General perl question. Multiple servers.

dbmathis has asked for the wisdom of the Perl Monks concerning the following question:

Replies are listed 'Best First'.
Re: General perl question. Multiple servers. by shmem (Chancellor) on Oct 06, 2007 at 15:01 UTC
I'd set up a syslog server and have each process send a UDP packet to this server after process completion. --shmem _($_=" "x(1<<5)."?\n".q·/)Oo. G°\ / /\_¯/(q / ---------------------------- \__(m.====·.(_("always off the crowd"))."· ");sub _{s./.($e="'Itrs `mnsgdq Gdbj O`qkdq")=~y/"-y/#-z/;$e.e && print}	[reply]
Re^2: General perl question. Multiple servers. by dsheroh (Monsignor) on Oct 06, 2007 at 15:23 UTC
A syslog server is a very good (and, IME, very underused) solution. Alternately, if that's not sexy enough to get management buy-in, you could instead set the processes up to all log to a central database, but that would mostly be just pointless overhead unless you're using a database already (and may still be pointless overhead even if you are).	[reply]
Re^2: General perl question. Multiple servers. by graff (Chancellor) on Oct 06, 2007 at 15:11 UTC
++ Much better than my idea below, but there would need to be a reliable way to identify the cases where any of the 150 processes fail before they get to the point of sending their UDP packet to the log server. Not hard to handle, just easy to forget... update: On second thought, if the log data from each host is anything more than a single summary report printed at the end of each job, I would still kinda prefer my approach. If the jobs are printing progress reports at intervals, the entries submitted to a central syslog server will tend to be interleaved, and will need to be sorted out. Not a big deal, obviously, but it might be handier to have the stuff "pre-sorted" by harvesting from each machine.	[reply]

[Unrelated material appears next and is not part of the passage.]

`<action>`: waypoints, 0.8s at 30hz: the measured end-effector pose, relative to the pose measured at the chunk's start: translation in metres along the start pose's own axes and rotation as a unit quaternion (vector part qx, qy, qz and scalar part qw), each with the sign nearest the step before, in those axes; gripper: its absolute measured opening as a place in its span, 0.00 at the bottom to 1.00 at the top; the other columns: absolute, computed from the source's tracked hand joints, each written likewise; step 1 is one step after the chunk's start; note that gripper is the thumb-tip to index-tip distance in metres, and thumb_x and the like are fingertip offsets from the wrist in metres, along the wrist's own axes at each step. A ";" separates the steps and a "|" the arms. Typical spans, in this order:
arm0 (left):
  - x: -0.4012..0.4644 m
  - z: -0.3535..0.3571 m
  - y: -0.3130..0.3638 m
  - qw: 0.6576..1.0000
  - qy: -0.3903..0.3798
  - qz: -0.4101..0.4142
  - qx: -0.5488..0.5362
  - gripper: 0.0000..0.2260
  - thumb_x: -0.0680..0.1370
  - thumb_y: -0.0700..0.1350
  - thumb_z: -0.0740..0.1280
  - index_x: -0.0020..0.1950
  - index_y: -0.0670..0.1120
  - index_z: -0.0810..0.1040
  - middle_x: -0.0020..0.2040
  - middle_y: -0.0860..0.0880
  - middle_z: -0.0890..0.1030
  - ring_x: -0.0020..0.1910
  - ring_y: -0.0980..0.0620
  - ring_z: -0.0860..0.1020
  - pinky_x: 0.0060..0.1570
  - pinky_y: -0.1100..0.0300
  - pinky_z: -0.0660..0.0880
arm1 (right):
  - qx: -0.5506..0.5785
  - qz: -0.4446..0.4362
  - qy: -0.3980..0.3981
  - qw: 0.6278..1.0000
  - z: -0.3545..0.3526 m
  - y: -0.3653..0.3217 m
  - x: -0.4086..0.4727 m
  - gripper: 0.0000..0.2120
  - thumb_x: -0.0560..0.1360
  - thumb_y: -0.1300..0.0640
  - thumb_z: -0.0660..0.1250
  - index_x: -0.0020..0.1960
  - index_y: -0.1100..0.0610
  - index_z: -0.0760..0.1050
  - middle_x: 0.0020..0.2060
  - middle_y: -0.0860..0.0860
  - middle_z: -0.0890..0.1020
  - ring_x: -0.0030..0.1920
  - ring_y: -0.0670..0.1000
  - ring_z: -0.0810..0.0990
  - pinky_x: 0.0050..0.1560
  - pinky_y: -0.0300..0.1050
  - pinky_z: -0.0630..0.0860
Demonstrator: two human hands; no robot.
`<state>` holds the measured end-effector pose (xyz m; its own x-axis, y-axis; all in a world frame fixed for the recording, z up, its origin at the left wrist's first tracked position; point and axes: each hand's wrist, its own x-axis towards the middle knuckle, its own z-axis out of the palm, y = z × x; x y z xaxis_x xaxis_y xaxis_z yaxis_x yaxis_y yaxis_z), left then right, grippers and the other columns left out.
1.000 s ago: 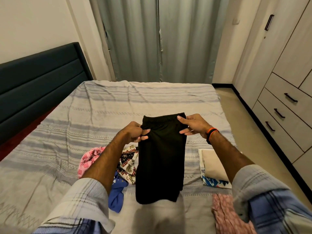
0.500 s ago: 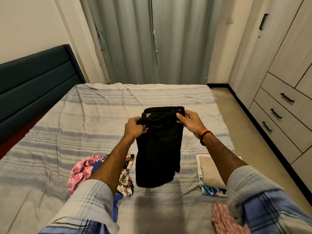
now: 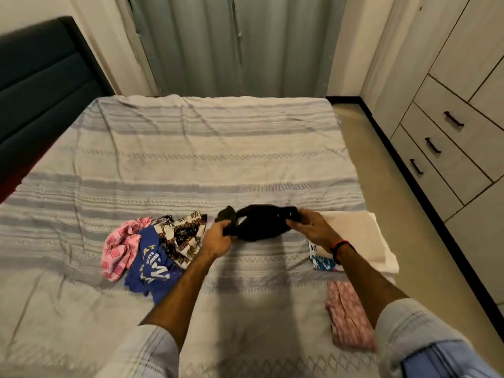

Re^3: General perl question. Multiple servers. by shmem (Chancellor) on Oct 06, 2007 at 18:03 UTC
there would need to be a reliable way to identify the cases where any of the 150 processes fail A 'job started' message could be sent by a wrapper which cares about the process and reports its exit status. the entries submitted to a central syslog server will tend to be interleaved syslog is configurable, and one could send the the log messages to different files based on level/facility and host. Anyways, the log line is marked with the host sending the log message, so sorting things out is as easy as grepping the log file for a host. --shmem _($_=" "x(1<<5)."?\n".q·/)Oo. G°\ / /\_¯/(q / ---------------------------- \__(m.====·.(_("always off the crowd"))."· ");sub _{s./.($e="'Itrs `mnsgdq Gdbj O`qkdq")=~y/"-y/#-z/;$e.e && print}	[reply]
Re^2: General perl question. Multiple servers. by snopal (Pilgrim) on Oct 06, 2007 at 15:33 UTC
It is interesting, the different backgrounds from which we all come. I'm predominantly used to applying solutions to assets given, while other people come from backgrounds where adding a server here or there is considered trivial. It's good to get both perspectives.	[reply]
Re: General perl question. Multiple servers. by snopal (Pilgrim) on Oct 06, 2007 at 14:46 UTC
I recommend these options: P.O.E. - invoke remotely with clear responses Local net delivery - cron response is sent to central machine via scp/rsync NFS - copy response to central common directory space MTA - send responses to a common mail address ... limited by your imagination and resources	[reply]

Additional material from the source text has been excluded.